The expected result is the run of lines from the one containing "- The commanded" to the end of the listing, copied exactly.

Task input:
------------------------------------------------------------------------

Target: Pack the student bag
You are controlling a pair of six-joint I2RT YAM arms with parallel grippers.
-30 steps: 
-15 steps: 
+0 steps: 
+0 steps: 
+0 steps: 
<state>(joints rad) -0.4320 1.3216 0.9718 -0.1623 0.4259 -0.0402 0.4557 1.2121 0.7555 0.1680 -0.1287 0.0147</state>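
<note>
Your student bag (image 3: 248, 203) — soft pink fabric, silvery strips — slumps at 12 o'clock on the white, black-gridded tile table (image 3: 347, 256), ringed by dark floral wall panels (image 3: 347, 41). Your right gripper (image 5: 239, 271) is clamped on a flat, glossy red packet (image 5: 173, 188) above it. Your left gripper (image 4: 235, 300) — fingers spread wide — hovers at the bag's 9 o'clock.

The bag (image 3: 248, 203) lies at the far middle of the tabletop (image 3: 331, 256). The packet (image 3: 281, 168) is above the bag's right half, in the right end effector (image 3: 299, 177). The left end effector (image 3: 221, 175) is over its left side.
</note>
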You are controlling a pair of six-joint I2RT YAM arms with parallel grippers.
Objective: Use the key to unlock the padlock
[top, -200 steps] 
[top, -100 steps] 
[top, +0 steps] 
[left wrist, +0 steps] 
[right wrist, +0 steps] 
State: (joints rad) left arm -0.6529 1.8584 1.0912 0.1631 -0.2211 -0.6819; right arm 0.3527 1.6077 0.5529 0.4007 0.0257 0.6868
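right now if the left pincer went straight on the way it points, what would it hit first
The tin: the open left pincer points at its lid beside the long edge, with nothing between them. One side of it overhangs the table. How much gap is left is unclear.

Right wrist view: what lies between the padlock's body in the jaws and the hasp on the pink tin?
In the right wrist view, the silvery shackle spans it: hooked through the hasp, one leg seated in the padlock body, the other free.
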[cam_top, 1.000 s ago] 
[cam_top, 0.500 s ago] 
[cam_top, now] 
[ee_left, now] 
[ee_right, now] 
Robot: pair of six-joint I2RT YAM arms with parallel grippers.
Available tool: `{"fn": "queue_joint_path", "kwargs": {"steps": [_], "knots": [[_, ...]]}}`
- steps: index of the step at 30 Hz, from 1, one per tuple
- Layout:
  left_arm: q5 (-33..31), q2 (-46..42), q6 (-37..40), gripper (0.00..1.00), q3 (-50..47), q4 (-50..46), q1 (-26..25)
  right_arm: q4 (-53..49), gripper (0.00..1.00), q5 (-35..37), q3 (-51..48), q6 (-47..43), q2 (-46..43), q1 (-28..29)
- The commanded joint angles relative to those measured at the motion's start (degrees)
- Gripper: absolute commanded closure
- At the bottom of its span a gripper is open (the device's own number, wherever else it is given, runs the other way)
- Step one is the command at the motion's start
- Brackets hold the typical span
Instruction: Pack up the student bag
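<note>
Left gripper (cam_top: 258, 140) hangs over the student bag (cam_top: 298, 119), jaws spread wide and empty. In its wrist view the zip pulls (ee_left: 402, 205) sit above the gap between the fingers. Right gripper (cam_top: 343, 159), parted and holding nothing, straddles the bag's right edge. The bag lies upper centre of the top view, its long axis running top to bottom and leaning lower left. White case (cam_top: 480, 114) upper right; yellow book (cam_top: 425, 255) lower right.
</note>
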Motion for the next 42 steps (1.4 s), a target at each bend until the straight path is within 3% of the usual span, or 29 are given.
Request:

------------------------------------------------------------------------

Response to this exercise:
- The commanded joint angles relative to those measured at the motion's start (degrees)
- Gripper: absolute commanded closure
- At the bottom of its span a gripper is open (the device's own number, wherever else it is given, runs the other way)
- Step one is the command at the motion's start
- Brackets hold the typical span
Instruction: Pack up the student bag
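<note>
Left gripper (cam_top: 258, 140) hangs over the student bag (cam_top: 298, 119), jaws spread wide and empty. In its wrist view the zip pulls (ee_left: 402, 205) sit above the gap between the fingers. Right gripper (cam_top: 343, 159), parted and holding nothing, straddles the bag's right edge. The bag lies upper centre of the top view, its long axis running top to bottom and leaning lower left. White case (cam_top: 480, 114) upper right; yellow book (cam_top: 425, 255) lower right.
</note>
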Motion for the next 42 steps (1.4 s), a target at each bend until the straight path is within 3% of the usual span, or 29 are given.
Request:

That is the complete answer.